= Middle Earth (club) =

Countercultural music venue in 1960s London

Middle Earth (formerly Electric Garden Club) was a hippie club in London, England, in the mid-to-late 1960s. It was a successor to the UFO Club, which had closed down due to police pressure and the imprisonment of its founder John Hopkins.

Middle Earth was located in a large cellar at 43 King Street, in Covent Garden. It was a competitor to the Roundhouse at Chalk Farm, and after the King Street closure in 1968 it relocated there.

==Events==
Nights at Middle Earth were normally hosted and arranged by the DJ and promoter Jeff Dexter. Groups that played there included Pink Floyd, The Who, the Jimmy Page-era Yardbirds, Roy Harper, The Crazy World of Arthur Brown, July, The Bonzo Dog Doo-Dah Band, David Bowie's folk trio Feathers, The Move, The Pretty Things, Fairport Convention and Jefferson Airplane, Eric Burdon and Captain Beefheart. The Byrds also played here twice with Gram Parsons. The main groups playing on a regular basis were Soft Machine, Tomorrow, Sam Gopal's Dream, Tyrannosaurus Rex with Marc Bolan and Steve Peregrin Took (whose 23 September 1967 concert at the venue was released as the 2000 live album There Was A Time), Social Deviants, the pre-Yes Mabel Greer's Toyshop and the Graham Bond Organisation who was a regular visitor and performer. Others included The Exploding Galaxy dance group, and The Tribe of the Sacred Mushroom, who, headed by Lin Darnton, had performed a play based on the Tibetan Book of the Dead. John Peel was a disc jockey at the club on Saturday nights until mid-1968.

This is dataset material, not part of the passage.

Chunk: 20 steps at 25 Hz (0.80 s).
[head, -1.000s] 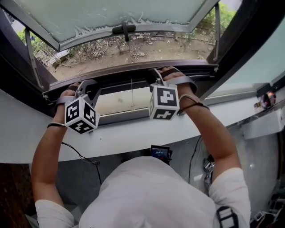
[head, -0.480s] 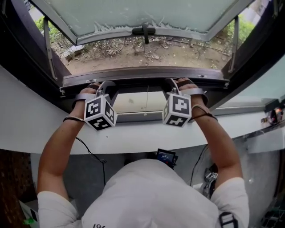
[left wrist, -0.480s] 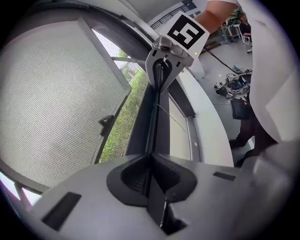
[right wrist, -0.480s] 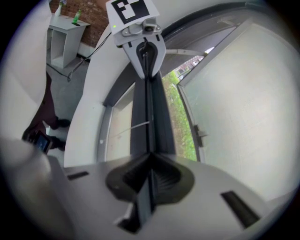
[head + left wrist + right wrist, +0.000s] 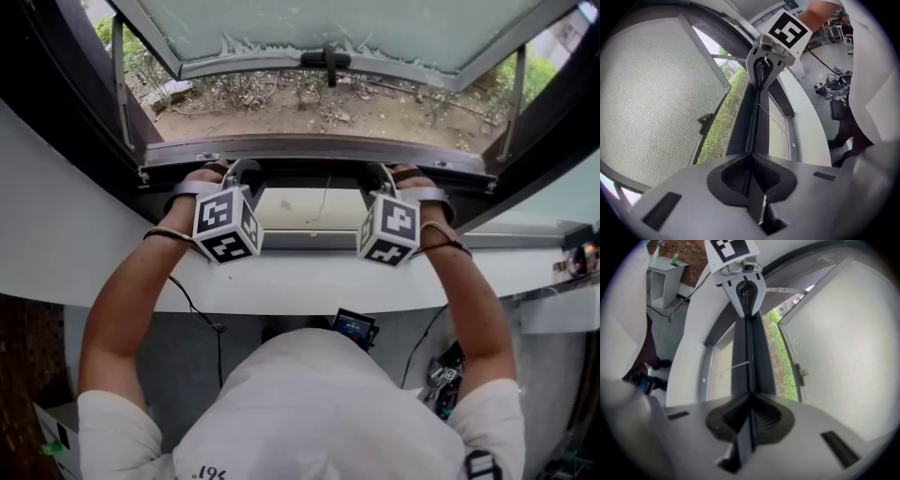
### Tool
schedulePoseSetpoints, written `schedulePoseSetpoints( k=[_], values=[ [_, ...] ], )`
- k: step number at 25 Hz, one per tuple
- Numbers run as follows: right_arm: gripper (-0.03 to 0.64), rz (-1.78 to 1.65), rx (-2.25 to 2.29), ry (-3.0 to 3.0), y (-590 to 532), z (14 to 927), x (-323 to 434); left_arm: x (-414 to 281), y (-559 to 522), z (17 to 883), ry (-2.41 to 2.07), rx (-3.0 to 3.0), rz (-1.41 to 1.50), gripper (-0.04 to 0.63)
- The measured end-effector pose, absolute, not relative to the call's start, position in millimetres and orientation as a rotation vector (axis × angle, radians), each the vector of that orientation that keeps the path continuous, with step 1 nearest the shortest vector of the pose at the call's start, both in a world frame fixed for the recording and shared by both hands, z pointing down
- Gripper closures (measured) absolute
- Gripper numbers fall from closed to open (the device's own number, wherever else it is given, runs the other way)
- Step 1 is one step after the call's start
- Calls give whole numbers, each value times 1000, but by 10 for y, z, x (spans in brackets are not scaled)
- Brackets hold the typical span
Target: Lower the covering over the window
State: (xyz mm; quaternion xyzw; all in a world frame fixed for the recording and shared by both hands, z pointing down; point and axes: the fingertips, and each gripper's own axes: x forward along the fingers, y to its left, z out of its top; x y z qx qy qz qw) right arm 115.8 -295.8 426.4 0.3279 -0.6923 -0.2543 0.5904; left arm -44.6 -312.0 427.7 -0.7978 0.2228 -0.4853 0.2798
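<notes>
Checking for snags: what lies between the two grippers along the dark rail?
Bare dark rail with a thin cord near its middle, shown in the head view between left gripper and right gripper.

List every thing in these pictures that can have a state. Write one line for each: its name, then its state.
Frosted glass window sash: swung open outward.
Long dark grey bar: level along the window frame, gripped at two places.
Left tool: shut on the long dark grey bar.
Right tool: shut on the long dark grey bar.
</notes>
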Motion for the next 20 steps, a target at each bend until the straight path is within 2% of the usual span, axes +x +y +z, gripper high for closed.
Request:
schedulePoseSetpoints(
  k=[20],
  values=[
    [581, -555, 692, -1532, -2957, 4295, 1186, -421, -3151, 4298, 603, -2077, -1367, 554]
  ],
)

The club saw several drug raids by the police during which underage revelers were arrested. During two raids on the club, one of which occurred during a performance of the play based on the Tibetan Book of the Dead, two girls were arrested for being underage, and a member of The Graham Bond Organization was arrested for possession. Sam Gopal's Dream was due to perform on the night of one of the raids, and were in the dressing room with Graham Bond when the police raided the club. A device called the "Trip Machine" was also dismantled and taken away by the police.

==Relocation==
The club was closed down in mid-1968 and after holding events at a few venues settled at the Roundhouse where it put on The Doors and Jefferson Airplane for four performances over two nights in September 1968. Led Zeppelin played their first public performance there on Saturday 9 November 1968.